Stored entries >>
= Beginning of Section =

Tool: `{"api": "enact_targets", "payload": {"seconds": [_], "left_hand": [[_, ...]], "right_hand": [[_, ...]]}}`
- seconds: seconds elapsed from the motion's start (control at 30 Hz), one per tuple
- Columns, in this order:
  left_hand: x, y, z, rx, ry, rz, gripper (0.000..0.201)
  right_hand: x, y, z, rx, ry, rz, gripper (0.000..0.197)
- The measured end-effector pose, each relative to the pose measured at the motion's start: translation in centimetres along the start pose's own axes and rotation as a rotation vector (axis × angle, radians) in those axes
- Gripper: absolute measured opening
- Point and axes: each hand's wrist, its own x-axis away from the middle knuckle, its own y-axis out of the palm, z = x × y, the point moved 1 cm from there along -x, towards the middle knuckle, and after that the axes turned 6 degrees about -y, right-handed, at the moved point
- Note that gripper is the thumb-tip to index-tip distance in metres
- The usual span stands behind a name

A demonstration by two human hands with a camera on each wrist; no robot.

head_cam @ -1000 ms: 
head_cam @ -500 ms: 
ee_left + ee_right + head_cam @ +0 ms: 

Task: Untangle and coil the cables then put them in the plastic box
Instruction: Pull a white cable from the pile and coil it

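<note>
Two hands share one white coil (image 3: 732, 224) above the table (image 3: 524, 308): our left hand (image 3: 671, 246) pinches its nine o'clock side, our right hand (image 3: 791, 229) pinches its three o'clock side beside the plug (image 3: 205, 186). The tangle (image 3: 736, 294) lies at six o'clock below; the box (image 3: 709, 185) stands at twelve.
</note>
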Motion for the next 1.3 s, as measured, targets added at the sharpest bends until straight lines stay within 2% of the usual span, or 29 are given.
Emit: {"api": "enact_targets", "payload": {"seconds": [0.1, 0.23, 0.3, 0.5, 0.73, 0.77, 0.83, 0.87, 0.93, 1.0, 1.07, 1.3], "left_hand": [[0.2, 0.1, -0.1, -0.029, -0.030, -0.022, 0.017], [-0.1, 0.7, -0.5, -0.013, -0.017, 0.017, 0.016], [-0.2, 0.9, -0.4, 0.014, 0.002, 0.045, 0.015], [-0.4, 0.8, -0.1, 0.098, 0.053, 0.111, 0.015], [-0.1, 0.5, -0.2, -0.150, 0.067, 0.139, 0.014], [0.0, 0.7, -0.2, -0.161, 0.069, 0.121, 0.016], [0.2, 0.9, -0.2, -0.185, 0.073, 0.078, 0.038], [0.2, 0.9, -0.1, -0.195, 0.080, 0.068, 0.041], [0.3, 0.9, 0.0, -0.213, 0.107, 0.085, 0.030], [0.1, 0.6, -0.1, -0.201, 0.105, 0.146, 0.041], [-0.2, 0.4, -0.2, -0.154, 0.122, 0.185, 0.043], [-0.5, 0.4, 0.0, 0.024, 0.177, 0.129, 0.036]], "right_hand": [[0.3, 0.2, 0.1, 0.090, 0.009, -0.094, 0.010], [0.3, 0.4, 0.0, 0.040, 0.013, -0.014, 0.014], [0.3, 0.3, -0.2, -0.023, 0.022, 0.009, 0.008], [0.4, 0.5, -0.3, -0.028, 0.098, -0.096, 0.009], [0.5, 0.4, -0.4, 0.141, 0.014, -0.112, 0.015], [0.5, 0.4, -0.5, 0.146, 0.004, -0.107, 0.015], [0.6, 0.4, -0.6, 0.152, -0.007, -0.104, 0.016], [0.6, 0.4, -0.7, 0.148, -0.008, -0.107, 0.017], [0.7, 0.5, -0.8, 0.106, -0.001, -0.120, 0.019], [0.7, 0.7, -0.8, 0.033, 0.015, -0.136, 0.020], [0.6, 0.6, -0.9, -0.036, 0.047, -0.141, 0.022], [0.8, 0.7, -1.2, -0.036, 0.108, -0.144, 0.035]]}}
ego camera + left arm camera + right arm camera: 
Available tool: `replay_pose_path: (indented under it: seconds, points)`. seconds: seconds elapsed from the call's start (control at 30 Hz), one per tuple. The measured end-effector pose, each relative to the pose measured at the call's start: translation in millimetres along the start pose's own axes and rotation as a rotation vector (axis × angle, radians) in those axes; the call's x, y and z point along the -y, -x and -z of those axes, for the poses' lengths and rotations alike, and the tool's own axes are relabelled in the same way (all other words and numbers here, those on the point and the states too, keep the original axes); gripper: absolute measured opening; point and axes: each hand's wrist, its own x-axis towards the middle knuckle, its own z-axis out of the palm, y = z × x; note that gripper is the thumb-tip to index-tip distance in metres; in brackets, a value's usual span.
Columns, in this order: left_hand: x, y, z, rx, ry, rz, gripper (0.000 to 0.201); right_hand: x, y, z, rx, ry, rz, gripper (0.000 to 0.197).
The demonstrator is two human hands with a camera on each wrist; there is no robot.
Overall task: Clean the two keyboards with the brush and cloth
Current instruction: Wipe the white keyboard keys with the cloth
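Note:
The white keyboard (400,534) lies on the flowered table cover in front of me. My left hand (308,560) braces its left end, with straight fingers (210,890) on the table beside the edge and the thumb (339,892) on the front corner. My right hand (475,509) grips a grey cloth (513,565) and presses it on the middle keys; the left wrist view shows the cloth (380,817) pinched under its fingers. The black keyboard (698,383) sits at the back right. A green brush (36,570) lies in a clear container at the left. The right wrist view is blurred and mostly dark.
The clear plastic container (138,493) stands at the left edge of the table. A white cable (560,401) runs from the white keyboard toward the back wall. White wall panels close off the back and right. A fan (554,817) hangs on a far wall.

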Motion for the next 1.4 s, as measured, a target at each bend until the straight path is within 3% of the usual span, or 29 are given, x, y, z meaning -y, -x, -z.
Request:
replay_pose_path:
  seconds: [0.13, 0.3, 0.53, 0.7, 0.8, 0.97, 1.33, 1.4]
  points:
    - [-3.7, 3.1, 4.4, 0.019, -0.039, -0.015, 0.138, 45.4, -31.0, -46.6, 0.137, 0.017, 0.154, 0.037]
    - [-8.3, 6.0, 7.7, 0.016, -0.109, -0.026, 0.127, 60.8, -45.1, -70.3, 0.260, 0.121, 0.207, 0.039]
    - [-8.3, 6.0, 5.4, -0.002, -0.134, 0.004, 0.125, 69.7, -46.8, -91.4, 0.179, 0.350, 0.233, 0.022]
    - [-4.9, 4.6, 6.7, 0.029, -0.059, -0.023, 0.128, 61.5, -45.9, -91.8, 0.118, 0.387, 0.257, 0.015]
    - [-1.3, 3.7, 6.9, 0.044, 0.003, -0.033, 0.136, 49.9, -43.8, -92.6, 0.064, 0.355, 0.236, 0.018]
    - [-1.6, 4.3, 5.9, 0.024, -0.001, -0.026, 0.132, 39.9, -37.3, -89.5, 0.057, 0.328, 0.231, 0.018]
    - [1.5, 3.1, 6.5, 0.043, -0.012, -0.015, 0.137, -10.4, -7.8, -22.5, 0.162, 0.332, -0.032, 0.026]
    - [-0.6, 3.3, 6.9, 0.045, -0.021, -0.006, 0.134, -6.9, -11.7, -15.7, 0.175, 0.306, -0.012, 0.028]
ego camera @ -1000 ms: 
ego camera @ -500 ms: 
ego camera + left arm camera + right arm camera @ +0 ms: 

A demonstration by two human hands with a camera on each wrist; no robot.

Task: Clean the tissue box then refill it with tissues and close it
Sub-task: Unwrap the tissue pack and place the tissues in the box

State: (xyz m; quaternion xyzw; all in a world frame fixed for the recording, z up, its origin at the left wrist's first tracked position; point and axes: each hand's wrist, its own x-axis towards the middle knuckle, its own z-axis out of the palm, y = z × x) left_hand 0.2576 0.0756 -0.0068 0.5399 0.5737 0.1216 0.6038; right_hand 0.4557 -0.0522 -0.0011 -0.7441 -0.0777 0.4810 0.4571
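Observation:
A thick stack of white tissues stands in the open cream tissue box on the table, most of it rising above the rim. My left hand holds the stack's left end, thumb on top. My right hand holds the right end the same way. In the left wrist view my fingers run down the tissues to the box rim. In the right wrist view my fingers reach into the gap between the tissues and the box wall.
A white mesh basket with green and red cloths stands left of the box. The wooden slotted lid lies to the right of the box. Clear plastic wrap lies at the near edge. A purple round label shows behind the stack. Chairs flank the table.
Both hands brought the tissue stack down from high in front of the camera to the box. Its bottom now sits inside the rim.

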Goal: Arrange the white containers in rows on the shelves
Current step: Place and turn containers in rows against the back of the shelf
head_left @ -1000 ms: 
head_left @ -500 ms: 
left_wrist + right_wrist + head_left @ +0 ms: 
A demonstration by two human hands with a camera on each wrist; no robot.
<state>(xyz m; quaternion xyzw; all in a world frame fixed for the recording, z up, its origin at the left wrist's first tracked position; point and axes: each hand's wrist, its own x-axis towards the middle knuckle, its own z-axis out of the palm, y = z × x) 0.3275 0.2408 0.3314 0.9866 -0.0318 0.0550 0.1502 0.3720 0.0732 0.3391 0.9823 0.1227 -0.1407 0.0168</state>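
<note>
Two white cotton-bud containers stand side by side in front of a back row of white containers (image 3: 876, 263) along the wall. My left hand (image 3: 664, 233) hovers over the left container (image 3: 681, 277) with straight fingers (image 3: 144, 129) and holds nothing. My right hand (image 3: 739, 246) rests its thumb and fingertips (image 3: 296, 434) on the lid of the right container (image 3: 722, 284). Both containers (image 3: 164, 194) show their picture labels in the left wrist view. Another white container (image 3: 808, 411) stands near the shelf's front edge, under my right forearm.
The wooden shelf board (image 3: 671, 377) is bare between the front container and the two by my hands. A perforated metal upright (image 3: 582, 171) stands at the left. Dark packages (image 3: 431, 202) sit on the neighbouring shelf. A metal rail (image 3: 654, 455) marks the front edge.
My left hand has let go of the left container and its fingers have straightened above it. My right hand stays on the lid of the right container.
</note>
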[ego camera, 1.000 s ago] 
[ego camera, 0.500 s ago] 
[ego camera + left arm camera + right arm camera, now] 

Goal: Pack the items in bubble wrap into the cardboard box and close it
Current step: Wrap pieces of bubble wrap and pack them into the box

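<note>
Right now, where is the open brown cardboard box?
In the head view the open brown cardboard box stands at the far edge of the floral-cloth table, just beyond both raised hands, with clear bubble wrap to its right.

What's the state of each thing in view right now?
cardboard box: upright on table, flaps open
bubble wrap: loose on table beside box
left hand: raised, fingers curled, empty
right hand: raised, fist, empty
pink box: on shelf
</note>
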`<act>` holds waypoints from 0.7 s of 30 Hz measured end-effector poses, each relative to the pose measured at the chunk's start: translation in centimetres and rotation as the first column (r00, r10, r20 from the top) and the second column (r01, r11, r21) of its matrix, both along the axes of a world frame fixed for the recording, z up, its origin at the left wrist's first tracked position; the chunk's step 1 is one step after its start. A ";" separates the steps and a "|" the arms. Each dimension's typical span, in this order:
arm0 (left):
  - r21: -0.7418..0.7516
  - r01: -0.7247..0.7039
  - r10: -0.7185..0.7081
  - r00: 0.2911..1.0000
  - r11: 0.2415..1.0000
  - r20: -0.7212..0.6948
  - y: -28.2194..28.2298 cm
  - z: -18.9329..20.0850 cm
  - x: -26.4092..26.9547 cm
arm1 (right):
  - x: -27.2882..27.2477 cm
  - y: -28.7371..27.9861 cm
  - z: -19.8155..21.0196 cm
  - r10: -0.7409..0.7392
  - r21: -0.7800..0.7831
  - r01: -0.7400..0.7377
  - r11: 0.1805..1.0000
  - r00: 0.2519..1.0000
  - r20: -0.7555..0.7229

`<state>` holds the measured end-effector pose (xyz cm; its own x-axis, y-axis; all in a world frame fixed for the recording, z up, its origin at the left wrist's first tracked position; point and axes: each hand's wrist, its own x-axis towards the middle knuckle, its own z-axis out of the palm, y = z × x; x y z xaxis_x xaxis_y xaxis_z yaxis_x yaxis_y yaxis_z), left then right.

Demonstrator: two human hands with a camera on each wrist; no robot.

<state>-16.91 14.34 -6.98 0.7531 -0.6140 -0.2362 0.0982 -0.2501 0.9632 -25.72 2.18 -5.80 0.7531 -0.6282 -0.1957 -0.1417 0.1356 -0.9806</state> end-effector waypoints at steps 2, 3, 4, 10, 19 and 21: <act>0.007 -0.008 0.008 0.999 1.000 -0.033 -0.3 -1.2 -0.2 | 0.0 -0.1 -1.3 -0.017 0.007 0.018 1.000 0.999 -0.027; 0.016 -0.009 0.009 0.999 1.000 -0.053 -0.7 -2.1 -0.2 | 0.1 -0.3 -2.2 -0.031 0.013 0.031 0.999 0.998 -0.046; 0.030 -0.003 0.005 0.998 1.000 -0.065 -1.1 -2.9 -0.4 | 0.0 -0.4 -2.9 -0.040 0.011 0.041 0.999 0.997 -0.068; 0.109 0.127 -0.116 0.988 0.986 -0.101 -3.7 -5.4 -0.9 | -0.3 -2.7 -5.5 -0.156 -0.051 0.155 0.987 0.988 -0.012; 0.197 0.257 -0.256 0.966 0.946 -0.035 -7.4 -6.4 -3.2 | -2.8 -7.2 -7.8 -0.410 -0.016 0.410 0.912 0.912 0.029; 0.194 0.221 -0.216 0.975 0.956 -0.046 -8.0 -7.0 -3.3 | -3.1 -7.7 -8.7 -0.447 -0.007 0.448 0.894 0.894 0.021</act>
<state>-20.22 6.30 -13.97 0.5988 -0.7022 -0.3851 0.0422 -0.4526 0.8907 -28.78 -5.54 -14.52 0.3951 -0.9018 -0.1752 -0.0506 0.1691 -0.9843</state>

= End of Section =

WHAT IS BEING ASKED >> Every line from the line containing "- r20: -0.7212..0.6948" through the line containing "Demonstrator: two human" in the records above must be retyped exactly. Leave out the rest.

YOUR RESPONSE >>
  - r20: -0.7212..0.6948
  - y: -28.2194..28.2298 cm
  - z: -18.9329..20.0850 cm
  - x: -26.4092..26.9547 cm
arm1 (right):
  - x: -27.2882..27.2477 cm
  - y: -28.7371..27.9861 cm
  - z: -19.8155..21.0196 cm
  - r10: -0.7409..0.7392
  - r21: -0.7800..0.7831
  - r01: -0.7400..0.7377
  - r11: 0.1805..1.0000
  - r00: 0.2519..1.0000
  - r20: -0.7555..0.7229

`<state>` holds the measured end-effector pose (xyz cm; its own x-axis, y-axis; all in a world frame fixed for the recording, z up, its origin at the left wrist's first tracked position; point and axes: each hand's wrist, its own x-axis towards the middle knuckle, its own z-axis out of the palm, y = z × x; x y z xaxis_x xaxis_y xaxis_z yaxis_x yaxis_y yaxis_z), left then right.

Demonstrator: two human hands with a camera on each wrist; no robot.

There's nothing else to the answer.